## [TASK INSTRUCTIONS]
For each line in the data below, write an exact copy.

## [WORKING DATA]
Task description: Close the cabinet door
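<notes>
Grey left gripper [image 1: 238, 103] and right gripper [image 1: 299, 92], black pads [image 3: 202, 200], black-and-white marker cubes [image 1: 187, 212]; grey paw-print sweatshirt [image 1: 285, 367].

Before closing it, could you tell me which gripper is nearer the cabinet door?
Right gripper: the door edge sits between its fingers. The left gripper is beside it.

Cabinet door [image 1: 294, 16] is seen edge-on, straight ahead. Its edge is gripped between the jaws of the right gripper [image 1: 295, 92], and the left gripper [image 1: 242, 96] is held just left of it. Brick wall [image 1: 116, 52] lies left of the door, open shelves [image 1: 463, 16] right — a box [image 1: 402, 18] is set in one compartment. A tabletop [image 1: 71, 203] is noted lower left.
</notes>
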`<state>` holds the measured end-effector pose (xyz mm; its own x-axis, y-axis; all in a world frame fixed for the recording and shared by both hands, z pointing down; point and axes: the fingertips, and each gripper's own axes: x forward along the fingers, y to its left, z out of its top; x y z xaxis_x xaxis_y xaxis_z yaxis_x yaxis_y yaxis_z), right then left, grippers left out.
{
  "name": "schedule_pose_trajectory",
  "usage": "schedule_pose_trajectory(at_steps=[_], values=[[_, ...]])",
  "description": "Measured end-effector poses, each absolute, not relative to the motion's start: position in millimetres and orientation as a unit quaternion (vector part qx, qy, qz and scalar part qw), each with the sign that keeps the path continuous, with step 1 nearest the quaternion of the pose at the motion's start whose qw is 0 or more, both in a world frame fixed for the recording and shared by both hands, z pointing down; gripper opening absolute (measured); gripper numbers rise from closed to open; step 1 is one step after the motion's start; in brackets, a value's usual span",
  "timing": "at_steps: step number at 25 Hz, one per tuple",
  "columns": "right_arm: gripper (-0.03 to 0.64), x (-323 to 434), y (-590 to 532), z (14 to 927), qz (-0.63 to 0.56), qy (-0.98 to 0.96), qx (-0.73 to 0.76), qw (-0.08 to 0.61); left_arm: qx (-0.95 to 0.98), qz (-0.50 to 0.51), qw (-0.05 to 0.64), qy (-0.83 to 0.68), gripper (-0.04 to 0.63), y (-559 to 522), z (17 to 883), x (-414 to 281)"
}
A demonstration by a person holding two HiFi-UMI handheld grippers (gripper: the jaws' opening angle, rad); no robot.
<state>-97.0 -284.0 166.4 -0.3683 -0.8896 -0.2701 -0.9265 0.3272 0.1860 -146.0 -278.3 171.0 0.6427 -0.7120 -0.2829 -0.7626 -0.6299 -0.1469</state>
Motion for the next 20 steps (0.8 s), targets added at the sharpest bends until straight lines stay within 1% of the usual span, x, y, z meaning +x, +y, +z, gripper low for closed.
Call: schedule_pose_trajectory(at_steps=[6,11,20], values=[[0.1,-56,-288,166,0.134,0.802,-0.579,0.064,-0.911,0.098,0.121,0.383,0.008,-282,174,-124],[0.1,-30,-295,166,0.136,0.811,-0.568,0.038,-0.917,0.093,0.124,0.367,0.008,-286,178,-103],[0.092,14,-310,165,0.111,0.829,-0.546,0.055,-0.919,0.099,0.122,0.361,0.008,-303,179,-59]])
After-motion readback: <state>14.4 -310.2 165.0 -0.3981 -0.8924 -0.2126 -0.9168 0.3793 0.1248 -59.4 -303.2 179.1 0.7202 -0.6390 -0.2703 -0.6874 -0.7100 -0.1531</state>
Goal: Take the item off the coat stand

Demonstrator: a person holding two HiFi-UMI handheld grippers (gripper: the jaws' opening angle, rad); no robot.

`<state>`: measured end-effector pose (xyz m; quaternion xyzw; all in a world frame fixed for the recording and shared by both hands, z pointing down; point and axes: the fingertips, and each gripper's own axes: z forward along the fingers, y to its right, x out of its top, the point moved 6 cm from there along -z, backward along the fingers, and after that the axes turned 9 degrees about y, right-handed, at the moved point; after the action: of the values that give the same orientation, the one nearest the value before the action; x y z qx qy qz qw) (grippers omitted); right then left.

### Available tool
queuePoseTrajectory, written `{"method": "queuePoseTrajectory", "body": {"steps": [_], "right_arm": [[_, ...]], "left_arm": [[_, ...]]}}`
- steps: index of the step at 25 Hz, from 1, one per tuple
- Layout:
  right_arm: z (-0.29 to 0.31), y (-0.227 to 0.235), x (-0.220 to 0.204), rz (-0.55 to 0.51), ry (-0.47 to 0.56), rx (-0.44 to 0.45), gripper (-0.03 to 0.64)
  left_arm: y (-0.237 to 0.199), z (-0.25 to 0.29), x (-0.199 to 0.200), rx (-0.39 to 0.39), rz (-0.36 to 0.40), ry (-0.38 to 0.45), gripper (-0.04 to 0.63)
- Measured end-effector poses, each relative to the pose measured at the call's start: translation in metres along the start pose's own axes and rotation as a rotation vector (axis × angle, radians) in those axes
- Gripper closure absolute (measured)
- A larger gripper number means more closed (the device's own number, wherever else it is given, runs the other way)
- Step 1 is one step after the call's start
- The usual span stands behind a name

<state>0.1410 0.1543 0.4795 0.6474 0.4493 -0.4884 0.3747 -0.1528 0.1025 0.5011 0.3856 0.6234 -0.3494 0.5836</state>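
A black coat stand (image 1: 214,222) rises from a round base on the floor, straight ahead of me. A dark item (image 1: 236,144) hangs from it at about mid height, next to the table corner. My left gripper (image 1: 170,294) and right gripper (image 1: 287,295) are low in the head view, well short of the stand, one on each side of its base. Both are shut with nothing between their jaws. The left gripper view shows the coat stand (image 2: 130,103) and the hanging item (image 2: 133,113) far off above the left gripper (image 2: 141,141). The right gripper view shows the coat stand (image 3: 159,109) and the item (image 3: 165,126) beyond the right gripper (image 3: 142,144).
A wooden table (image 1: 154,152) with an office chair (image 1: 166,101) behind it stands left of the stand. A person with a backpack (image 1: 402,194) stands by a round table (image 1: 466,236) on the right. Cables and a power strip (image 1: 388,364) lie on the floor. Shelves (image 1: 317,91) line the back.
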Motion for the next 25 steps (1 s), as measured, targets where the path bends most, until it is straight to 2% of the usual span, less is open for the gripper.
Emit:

## [EXERCISE RESPONSE]
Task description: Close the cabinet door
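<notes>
Grey left gripper [image 1: 238, 103] and right gripper [image 1: 299, 92], black pads [image 3: 202, 200], black-and-white marker cubes [image 1: 187, 212]; grey paw-print sweatshirt [image 1: 285, 367].

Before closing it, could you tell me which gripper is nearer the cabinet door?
Right gripper: the door edge sits between its fingers. The left gripper is beside it.

Cabinet door [image 1: 294, 16] is seen edge-on, straight ahead. Its edge is gripped between the jaws of the right gripper [image 1: 295, 92], and the left gripper [image 1: 242, 96] is held just left of it. Brick wall [image 1: 116, 52] lies left of the door, open shelves [image 1: 463, 16] right — a box [image 1: 402, 18] is set in one compartment. A tabletop [image 1: 71, 203] is noted lower left.
</notes>
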`<state>` holds the measured end-effector pose (xyz mm; its own x-axis, y-axis; all in a world frame fixed for the recording and shared by both hands, z pointing down; point and axes: the fingertips, and each gripper's own axes: x forward along the fingers, y to its left, z out of its top; x y z xaxis_x xaxis_y xaxis_z yaxis_x yaxis_y yaxis_z), right then left, grippers left out.
{
  "name": "schedule_pose_trajectory",
  "usage": "schedule_pose_trajectory(at_steps=[_], values=[[_, ...]])",
  "description": "Measured end-effector poses, each absolute, not relative to the motion's start: position in millimetres and orientation as a unit quaternion (vector part qx, qy, qz and scalar part qw), each with the sign that keeps the path continuous, with step 1 nearest the quaternion of the pose at the motion's start whose qw is 0 or more, both in a world frame fixed for the recording and shared by both hands, z pointing down; gripper opening absolute (measured); gripper numbers rise from closed to open; step 1 is one step after the motion's start; in brackets, a value's usual span",
  "timing": "at_steps: step number at 25 Hz, one per tuple",
  "columns": "right_arm: gripper (-0.03 to 0.64), x (-323 to 434), y (-590 to 532), z (14 to 927), qz (-0.63 to 0.56), qy (-0.98 to 0.96), qx (-0.73 to 0.76), qw (-0.08 to 0.61); left_arm: qx (-0.95 to 0.98), qz (-0.50 to 0.51), qw (-0.05 to 0.64), qy (-0.83 to 0.68), gripper (-0.04 to 0.63), y (-559 to 522), z (17 to 883), x (-414 to 281)"
}
A demonstration by a person holding two HiFi-UMI handheld grippers (gripper: the jaws' opening angle, rad); no robot.
<state>-97.0 -284.0 166.4 -0.3683 -0.8896 -0.2701 -0.9265 0.3272 0.1860 -146.0 -278.3 171.0 0.6427 -0.7120 -0.2829 -0.7626 -0.6299 -0.1469</state>
Motion for the next 20 steps (0.8 s), targets added at the sharpest bends until straight lines stay within 1% of the usual span, x, y, z meaning +x, +y, +z, gripper low for closed.
Call: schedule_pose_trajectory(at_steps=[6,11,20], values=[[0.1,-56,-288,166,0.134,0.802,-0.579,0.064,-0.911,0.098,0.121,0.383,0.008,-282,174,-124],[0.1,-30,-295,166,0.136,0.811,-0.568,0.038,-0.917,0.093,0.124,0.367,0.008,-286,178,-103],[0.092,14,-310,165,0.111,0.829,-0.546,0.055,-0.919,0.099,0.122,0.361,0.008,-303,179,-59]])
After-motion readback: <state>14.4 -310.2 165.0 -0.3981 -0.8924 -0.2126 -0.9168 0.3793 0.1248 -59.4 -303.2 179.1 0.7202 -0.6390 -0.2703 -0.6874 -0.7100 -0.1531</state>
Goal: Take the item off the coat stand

Demonstrator: a person holding two HiFi-UMI handheld grippers (gripper: the jaws' opening angle, rad); no robot.

`<state>`: measured end-effector pose (xyz m; quaternion xyzw; all in a world frame fixed for the recording and shared by both hands, z pointing down; point and axes: the fingertips, and each gripper's own axes: z forward along the fingers, y to its right, x out of its top, the point moved 6 cm from there along -z, backward along the fingers, and after that the axes turned 9 degrees about y, right-handed, at the moved point; after the action: of the values that give the same orientation, the one nearest the value before the action; x y z qx qy qz qw) (grippers omitted); right then left.

### Available tool
queuePoseTrajectory, written `{"method": "queuePoseTrajectory", "body": {"steps": [_], "right_arm": [[_, ...]], "left_arm": [[_, ...]]}}`
- steps: index of the step at 25 Hz, from 1, one per tuple
- Layout:
  right_arm: z (-0.29 to 0.31), y (-0.227 to 0.235), x (-0.220 to 0.204), rz (-0.55 to 0.51), ry (-0.47 to 0.56), rx (-0.44 to 0.45), gripper (-0.03 to 0.64)
  left_arm: y (-0.237 to 0.199), z (-0.25 to 0.29), x (-0.199 to 0.200), rx (-0.39 to 0.39), rz (-0.36 to 0.40), ry (-0.38 to 0.45), gripper (-0.04 to 0.63)
- Measured end-effector poses, each relative to the pose measured at the call's start: translation in metres along the start pose's own axes and rotation as a rotation vector (axis × angle, radians) in those axes
- Gripper closure absolute (measured)
- A larger gripper number means more closed (the device's own number, wherever else it is given, runs the other way)
- Step 1 is one step after the call's start
- The usual span stands behind a name

<state>0.1410 0.1543 0.4795 0.6474 0.4493 -0.4884 0.3747 -0.1528 0.1025 0.5011 0.3856 0.6234 -0.3494 0.5836</state>
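A black coat stand (image 1: 214,222) rises from a round base on the floor, straight ahead of me. A dark item (image 1: 236,144) hangs from it at about mid height, next to the table corner. My left gripper (image 1: 170,294) and right gripper (image 1: 287,295) are low in the head view, well short of the stand, one on each side of its base. Both are shut with nothing between their jaws. The left gripper view shows the coat stand (image 2: 130,103) and the hanging item (image 2: 133,113) far off above the left gripper (image 2: 141,141). The right gripper view shows the coat stand (image 3: 159,109) and the item (image 3: 165,126) beyond the right gripper (image 3: 142,144).
A wooden table (image 1: 154,152) with an office chair (image 1: 166,101) behind it stands left of the stand. A person with a backpack (image 1: 402,194) stands by a round table (image 1: 466,236) on the right. Cables and a power strip (image 1: 388,364) lie on the floor. Shelves (image 1: 317,91) line the back.
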Motion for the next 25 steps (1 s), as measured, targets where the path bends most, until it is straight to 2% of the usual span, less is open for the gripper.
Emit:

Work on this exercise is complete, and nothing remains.